Proud lyres with thine immortal praises glow,
    Smitten by bards elate with victory:
    Lo, thine own Cavalcante, stormfully
    Lightning, still strikes the fortress of the foe!
Good Gaieta bedecks our saint serene
    With robes translucent, light-irradiate,
    Restoring her to all her natural sheen;
The while my tocsin at the temple-gate
    Of the wide universe proclaims her queen,
    Pythia of first and last ordained by fate.

LVII.

TO RIDOLFO DI BINA.

Senno ed Amor.

Wisdom and love, O Bina, gave thee wings,
    Before the blossom of thy years had faded,
    To fly with Adam for thy guide, God-aided,
    Through many lands in divers journeyings.
Pure virtue is thy guerdon: virtue brings
    Glory to thee, death to the foes degraded,
    Who through long years of darkness have invaded
    Thy Germany, mother of slaves not kings.
Yet, gazing on heaven's book, heroic child,
    My soul discerns graces divine in thee:—
    Leave toys and playthings to the crowd of fools!
Do thou with heart fervent and proudly mild
    Make war upon those fraud-engendering schools!
    I see thee victor, and in God I see.

LVIII.

TO TOBIA ADAMI.

Portando in man.

Holding the cynic lantern in your hand,
    Through Europe, Egypt, Asia, you have passed,
    Till at Ausonia's feet you find at last
    That Cyclops' cave, where I, to darkness banned,
In light eternal forge for you the brand
    Against Abaddon, who hath overcast
    The truth and right, Adami, made full fast
    Unto God's glory by our steadfast band.
Go, smite each sophist, tyrant, hypocrite!
    Girt with the arms of the first Wisdom, free
    Your country from the frauds that cumber it!
Swerve not: 'twere sin.
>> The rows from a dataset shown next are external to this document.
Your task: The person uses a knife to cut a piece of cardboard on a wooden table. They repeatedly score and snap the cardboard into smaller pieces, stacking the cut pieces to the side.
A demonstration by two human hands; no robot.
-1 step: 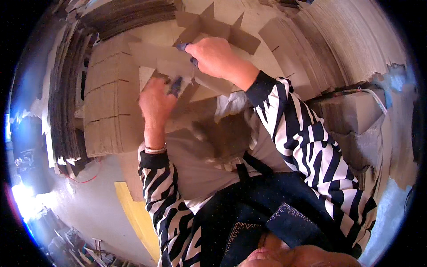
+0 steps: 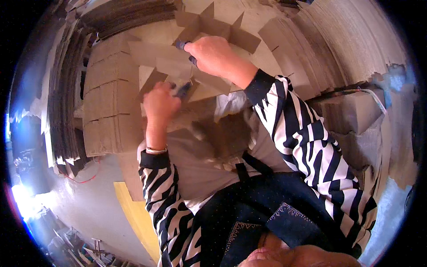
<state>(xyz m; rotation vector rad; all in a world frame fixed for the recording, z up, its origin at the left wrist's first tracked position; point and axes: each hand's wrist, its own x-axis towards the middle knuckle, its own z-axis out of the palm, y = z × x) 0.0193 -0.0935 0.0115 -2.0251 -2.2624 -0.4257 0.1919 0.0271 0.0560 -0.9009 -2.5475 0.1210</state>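
Observation:
My right hand (image 2: 213, 58) is closed in a pinch on the upper edge of a cardboard divider (image 2: 171, 66) made of thin slotted strips. Dark coverings wrap some of its fingertips. Lower and to the left, my left hand (image 2: 161, 104), slightly blurred, is closed at the near strips of the same divider, its dark-covered fingertip beside a crossing of two strips. My fingers hide exactly where they grip. Just beyond my right hand stands another cardboard divider (image 2: 243, 39), its strips crossed upright on the pale board.
Slotted cardboard strips (image 2: 104, 98) are stacked at the left, and more cardboard stacks (image 2: 307, 58) stand at the right. A whitish crumpled piece (image 2: 231, 104) lies near my lap. A yellow board (image 2: 135, 218) is at the lower left.
My left hand has moved slightly right and nearer to me, its covered fingertip now lower beside the strips. My right hand has stayed almost in place.

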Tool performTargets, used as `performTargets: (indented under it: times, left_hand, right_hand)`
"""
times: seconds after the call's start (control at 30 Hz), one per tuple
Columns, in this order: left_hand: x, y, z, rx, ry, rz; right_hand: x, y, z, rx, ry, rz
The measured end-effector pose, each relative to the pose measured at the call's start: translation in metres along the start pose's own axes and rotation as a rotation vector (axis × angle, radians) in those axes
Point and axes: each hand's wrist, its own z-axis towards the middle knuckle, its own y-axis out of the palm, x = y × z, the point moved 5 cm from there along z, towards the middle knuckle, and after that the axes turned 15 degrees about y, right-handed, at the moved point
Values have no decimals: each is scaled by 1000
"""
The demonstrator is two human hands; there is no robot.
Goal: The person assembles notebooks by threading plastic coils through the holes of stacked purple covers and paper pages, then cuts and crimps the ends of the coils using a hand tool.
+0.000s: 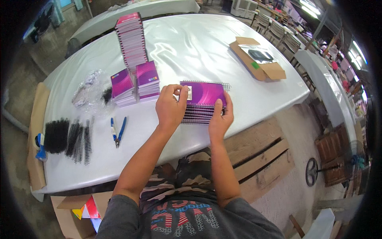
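Note:
A stack of purple spiral-bound notebooks (201,92) lies in front of me, wire-like coils showing along its edges. My right hand (221,119) grips its right side, thumb on top and fingers around the far edge. At the left end, my left hand (170,106) has its thumb and fingers pinched together beside a small pale square patch (189,93) on the cover. Whatever sits between those fingertips is hidden. Left of my forearm, a pair of blue-handled cutting pliers (118,133) rests on the white-covered table (147,155).
Shorter purple notebook piles (148,79) stand before a tall notebook stack (132,40). Black spiral coils (57,135), crumpled clear plastic (89,89) and a blue tape dispenser (40,147) lie left. An open cardboard box (250,65) is at far right; another box (65,213) stands below the table.

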Motion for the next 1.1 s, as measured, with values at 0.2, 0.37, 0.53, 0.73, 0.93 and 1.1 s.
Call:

How good, how great the praise
    Of him who turns youth, strength, soul, energy,
    Unto the dayspring of the eternal rays!

LIX.

A SONNET ON CAUCASUS.

Temo che per morir.

I fear that by my death the human race
    Would gain no vantage. Thus I do not die.
    So wide is this vast cage of misery
    That flight and change lead to no happier place.
Shifting our pains, we risk a sorrier case:
    All worlds, like ours, are sunk in agony:
    Go where we will, we feel; and this my cry
    I may forget like many an old disgrace.
Who knows what doom is mine? The Omnipotent
    Keeps silence; nay, I know not whether strife
    Or peace was with me in some earlier life.
Philip in a worse prison me hath pent
    These three days past—but not without God's will.
    Stay we as God decrees: God doth no ill.

LX.

GOD MADE AND GOD RULES.

La fabbrica del mondo.

The fabric of the world—earth, air, and skies—
    Each particle thereof and tiniest part
    Designed for special ends—proclaims the art
    Of an almighty Maker good and wise.
Nathless the lawless brutes, our crimes and lies,
    The joys of vicious men, the good man's smart,
    All creatures swerving from their ends, impart
    Doubts that the Ruler is nor good nor wise.
Can it then be that boundless Power, Love, Mind,
    Lets others reign, the while He takes repose?
    Hath He grown old, or hath He ceased to heed?
Nay, one God made and rules: He shall unwind
    The tangled skein; the hidden law disclose,
    Whereby so many sinned in thought and deed.